Activated Complex: High-energy transitional state between reactants and products.
- Exothermic: Eₐ(forward) < Eₐ(reverse)
- Endothermic: Eₐ(forward) > Eₐ(reverse)
- ΔH = Eₐ(forward) – Eₐ(reverse)
Key Points:
- Catalysts lower Eₐ
- Higher Eₐ means slower reaction
- Activated complex has partial bonds
- Cannot be isolated
Activation energy is the “energy hill” molecules must climb to react. Catalysts make this hill smaller!
Enzyme Catalysis
Enzymes: Biological catalysts (proteins) that speed up biochemical reactions.
Mechanism: Enzyme-Substrate Complex → Products + Enzyme
| Enzyme | Reaction Catalyzed | Substrate |
|---|---|---|
| Urease | Urea hydrolysis | Urea |
| Invertase | Sucrose hydrolysis | Sucrose |
| Zymase | Glucose fermentation | Glucose |
| Diastase | Starch hydrolysis | Starch |
| Maltase | Maltose hydrolysis | Maltose |
Enzyme names usually end in “-ase”! They’re like specialized tools – each enzyme fits only its specific substrate!
Units of Rate Constant
General Formula: Units of k = (concentration)¹⁻ⁿ (time)⁻¹
| Order (n) | Units of k | Example |
|---|---|---|
| 0 | mol dm⁻³ s⁻¹ | Same as rate |
| 1 | s⁻¹ | Radioactive decay |
| 2 | dm³ mol⁻¹ s⁻¹ | 2HI → H₂ + I₂ |
| 3 | dm⁶ mol⁻² s⁻¹ | 2NO + Cl₂ → 2NOCl |
Units of k: As order increases, power of concentration becomes more negative. 1st order: s⁻¹ (simplest)!
Reaction Mechanisms
Rate Determining Step (RDS): Slowest step in a multi-step reaction mechanism.

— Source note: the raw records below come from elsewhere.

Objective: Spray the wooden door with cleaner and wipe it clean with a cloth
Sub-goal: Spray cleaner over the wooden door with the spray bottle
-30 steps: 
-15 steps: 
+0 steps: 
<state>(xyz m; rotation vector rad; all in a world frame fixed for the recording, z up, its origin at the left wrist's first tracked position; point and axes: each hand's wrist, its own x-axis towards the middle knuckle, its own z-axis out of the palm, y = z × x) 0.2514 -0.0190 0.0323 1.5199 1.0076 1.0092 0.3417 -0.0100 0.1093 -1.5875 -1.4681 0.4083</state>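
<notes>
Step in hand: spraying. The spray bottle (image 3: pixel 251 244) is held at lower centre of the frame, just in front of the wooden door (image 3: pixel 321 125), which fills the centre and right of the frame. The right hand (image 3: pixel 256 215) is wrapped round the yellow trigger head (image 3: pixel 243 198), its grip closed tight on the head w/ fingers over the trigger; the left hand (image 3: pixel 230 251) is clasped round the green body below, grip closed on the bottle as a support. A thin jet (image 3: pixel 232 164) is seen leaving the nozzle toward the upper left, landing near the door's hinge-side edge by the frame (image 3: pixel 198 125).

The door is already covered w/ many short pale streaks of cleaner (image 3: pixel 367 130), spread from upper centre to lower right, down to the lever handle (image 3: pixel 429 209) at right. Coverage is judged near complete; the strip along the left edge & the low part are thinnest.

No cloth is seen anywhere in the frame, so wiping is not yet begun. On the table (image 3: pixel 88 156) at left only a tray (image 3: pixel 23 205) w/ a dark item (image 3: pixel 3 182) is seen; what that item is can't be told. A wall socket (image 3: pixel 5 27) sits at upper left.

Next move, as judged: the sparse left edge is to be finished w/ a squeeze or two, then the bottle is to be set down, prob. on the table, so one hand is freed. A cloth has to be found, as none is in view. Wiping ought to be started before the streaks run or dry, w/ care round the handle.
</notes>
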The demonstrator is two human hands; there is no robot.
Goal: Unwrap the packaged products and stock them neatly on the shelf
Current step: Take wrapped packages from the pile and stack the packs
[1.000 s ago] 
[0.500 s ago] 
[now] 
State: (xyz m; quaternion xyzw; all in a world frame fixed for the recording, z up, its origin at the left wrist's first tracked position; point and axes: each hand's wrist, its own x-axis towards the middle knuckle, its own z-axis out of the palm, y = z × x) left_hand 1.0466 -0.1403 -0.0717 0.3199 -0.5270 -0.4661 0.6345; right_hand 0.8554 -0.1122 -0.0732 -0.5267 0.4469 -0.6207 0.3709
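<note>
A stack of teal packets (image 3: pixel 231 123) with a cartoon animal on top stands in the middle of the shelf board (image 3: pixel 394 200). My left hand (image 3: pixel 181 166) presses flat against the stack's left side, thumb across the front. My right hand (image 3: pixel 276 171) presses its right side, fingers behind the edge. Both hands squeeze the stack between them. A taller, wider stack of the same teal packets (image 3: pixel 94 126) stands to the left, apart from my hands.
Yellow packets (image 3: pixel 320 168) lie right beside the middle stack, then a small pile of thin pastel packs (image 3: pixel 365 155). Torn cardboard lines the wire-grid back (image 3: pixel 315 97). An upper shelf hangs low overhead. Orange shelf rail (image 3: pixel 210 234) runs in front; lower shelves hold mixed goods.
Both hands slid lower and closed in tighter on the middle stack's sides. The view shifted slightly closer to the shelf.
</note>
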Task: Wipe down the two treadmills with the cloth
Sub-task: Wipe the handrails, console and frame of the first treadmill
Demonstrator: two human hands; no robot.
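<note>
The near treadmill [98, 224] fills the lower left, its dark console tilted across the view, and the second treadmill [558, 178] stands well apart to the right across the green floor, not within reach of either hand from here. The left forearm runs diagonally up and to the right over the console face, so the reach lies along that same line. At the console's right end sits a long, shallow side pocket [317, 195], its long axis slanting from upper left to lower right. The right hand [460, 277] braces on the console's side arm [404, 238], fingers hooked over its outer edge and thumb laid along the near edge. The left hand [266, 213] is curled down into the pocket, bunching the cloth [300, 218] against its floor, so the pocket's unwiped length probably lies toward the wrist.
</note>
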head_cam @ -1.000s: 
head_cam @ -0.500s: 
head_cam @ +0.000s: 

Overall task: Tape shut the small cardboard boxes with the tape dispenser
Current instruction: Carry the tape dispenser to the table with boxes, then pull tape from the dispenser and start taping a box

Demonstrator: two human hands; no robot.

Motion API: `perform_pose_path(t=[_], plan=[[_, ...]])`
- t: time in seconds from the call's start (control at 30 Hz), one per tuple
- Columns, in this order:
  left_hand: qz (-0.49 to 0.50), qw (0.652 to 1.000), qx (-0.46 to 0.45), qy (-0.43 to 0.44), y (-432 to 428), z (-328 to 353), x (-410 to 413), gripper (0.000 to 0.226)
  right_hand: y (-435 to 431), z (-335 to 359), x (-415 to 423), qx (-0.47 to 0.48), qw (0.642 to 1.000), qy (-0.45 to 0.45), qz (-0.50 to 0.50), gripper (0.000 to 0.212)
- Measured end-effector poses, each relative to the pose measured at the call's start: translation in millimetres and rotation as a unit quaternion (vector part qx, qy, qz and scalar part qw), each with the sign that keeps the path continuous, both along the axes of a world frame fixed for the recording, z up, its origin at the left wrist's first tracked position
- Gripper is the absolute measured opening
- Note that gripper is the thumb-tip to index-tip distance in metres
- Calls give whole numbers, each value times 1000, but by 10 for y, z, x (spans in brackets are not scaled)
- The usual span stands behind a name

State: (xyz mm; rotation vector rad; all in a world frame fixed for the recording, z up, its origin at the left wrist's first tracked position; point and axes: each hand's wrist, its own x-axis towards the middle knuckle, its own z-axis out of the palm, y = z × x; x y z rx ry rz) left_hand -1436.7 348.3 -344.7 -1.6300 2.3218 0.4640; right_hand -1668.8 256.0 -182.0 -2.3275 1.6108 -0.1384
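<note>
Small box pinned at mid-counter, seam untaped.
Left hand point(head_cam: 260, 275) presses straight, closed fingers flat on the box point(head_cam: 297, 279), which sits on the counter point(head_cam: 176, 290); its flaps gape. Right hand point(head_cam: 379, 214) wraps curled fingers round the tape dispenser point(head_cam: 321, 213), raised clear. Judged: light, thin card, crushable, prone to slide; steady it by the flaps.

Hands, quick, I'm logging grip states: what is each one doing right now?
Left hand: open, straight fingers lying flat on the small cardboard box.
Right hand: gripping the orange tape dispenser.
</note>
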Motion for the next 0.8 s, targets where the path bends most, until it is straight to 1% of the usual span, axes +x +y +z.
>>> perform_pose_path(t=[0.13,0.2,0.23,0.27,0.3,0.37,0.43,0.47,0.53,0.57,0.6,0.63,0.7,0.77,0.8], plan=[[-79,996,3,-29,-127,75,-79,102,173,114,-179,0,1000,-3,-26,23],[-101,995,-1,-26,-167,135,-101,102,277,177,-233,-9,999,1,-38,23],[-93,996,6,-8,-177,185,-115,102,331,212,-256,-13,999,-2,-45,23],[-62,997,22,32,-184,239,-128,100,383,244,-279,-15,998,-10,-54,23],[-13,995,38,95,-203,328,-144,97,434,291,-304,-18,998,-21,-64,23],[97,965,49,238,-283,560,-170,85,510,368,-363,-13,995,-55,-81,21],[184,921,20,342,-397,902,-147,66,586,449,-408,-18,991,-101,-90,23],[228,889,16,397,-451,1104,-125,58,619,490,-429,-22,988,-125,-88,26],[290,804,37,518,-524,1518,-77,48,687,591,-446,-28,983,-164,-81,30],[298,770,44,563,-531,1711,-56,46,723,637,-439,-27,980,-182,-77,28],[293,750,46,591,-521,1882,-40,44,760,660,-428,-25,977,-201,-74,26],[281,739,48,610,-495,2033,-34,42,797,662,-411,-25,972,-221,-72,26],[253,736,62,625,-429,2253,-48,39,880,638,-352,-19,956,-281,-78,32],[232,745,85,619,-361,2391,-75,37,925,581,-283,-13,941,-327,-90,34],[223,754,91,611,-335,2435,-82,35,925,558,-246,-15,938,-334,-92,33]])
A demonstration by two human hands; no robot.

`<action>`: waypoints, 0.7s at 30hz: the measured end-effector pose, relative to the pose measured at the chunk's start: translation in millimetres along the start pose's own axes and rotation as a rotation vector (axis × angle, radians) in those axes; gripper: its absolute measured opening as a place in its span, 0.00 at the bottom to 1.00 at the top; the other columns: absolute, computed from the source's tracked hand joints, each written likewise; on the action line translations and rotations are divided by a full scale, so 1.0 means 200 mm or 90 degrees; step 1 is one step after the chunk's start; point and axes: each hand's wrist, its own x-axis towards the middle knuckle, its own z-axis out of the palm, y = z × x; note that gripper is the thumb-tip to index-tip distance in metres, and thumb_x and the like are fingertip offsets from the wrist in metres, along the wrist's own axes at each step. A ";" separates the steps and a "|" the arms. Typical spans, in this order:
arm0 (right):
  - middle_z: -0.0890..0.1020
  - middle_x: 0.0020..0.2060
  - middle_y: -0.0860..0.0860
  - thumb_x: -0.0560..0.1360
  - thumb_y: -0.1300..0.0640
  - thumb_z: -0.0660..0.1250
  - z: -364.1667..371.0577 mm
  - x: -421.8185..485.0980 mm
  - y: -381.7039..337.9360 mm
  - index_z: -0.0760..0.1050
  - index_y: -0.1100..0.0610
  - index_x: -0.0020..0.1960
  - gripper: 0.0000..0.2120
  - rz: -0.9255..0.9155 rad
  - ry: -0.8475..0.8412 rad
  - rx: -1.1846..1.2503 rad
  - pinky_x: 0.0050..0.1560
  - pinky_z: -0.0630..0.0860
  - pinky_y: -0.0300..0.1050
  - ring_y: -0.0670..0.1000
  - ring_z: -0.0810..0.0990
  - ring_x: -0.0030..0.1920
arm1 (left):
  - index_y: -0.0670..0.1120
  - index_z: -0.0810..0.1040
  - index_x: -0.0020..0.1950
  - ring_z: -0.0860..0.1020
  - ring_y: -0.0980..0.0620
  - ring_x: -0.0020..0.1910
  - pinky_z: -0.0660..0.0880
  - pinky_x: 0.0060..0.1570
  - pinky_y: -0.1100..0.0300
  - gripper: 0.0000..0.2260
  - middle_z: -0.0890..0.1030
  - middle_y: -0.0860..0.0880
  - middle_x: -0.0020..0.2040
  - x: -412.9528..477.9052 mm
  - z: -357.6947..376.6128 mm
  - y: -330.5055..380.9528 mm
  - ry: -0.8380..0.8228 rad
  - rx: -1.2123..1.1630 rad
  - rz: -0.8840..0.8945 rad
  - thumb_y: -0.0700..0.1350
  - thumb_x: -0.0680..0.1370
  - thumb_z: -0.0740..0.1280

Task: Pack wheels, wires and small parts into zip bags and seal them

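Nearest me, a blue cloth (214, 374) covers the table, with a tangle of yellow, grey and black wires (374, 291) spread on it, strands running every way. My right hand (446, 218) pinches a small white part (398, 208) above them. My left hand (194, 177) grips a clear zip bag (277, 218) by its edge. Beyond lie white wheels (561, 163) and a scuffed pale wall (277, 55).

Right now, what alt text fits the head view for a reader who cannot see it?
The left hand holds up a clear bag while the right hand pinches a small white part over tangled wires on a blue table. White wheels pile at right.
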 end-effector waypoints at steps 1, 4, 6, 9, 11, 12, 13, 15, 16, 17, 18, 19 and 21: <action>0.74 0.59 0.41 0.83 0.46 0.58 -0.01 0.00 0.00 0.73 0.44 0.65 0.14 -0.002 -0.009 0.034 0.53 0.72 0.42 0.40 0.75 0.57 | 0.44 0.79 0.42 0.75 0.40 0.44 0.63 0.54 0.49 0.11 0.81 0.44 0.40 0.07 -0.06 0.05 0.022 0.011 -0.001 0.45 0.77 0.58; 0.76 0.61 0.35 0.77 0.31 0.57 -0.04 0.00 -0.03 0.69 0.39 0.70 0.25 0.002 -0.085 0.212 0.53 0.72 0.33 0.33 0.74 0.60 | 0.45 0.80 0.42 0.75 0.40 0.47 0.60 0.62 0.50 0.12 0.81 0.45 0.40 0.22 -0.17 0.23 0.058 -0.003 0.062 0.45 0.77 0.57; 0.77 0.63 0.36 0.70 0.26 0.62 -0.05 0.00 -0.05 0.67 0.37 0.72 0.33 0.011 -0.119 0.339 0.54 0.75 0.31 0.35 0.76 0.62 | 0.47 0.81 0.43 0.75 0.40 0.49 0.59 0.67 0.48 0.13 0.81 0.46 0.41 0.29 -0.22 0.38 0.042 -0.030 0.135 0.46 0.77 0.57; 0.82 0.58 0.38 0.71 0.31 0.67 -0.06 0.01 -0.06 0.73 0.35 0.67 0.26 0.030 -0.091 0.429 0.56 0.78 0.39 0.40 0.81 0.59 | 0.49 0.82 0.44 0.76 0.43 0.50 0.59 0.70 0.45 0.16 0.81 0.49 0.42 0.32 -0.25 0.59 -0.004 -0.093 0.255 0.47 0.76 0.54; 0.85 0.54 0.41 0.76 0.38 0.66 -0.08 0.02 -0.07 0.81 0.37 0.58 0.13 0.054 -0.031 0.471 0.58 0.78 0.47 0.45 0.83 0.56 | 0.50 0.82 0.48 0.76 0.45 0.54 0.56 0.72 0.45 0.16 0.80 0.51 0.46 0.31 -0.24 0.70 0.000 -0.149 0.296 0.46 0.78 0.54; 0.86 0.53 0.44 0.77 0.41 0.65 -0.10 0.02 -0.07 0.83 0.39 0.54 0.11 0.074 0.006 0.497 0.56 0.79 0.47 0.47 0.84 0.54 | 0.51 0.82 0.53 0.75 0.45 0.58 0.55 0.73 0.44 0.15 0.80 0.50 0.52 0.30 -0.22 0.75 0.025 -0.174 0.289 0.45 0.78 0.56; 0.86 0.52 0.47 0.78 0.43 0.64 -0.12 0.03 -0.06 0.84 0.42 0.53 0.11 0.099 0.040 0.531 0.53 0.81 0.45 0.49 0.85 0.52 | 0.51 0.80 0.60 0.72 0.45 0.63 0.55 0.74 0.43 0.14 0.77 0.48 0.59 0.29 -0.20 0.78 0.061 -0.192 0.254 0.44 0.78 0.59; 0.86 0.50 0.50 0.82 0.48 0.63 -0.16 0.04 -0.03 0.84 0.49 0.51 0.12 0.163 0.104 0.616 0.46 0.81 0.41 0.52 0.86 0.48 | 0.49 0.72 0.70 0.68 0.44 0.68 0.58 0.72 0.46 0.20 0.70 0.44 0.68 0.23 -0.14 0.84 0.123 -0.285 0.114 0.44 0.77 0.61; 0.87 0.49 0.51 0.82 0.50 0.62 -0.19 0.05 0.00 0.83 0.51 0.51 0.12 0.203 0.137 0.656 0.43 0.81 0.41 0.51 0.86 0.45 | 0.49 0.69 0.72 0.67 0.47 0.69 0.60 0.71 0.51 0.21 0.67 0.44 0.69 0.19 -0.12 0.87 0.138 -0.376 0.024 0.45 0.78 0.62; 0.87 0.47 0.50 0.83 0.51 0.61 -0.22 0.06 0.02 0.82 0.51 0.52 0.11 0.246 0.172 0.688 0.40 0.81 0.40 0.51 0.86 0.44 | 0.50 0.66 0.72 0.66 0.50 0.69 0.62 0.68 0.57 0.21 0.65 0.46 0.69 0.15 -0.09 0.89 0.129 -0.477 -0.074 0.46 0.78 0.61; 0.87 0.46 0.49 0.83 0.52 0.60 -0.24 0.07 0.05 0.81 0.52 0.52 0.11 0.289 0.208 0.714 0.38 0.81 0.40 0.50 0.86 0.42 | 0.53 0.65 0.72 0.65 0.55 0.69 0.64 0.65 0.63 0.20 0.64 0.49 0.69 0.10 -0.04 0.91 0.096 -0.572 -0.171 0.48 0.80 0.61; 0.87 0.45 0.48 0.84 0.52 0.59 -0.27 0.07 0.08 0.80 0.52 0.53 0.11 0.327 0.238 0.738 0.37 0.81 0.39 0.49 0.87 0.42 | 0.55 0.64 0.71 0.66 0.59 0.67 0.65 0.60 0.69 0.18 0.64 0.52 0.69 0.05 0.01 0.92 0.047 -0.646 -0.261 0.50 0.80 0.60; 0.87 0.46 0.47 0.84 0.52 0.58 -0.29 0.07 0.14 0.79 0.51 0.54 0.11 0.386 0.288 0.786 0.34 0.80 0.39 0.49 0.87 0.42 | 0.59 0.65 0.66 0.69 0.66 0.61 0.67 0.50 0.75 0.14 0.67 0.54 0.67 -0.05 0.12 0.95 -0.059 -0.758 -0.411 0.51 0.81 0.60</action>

Reaction Intermediate: Species formed in one step and consumed in another, not in overall equation.
Rate = k[NO₂]² (independent of [CO])
Mechanism:
- NO₂ + NO₂ → NO₃ + NO (slow, RDS)
- NO₃ + CO → NO₂ + CO₂ (fast)
NO₃ is reaction intermediate
Rate law comes from RDS! Intermediates don’t appear in overall equation but appear in mechanism!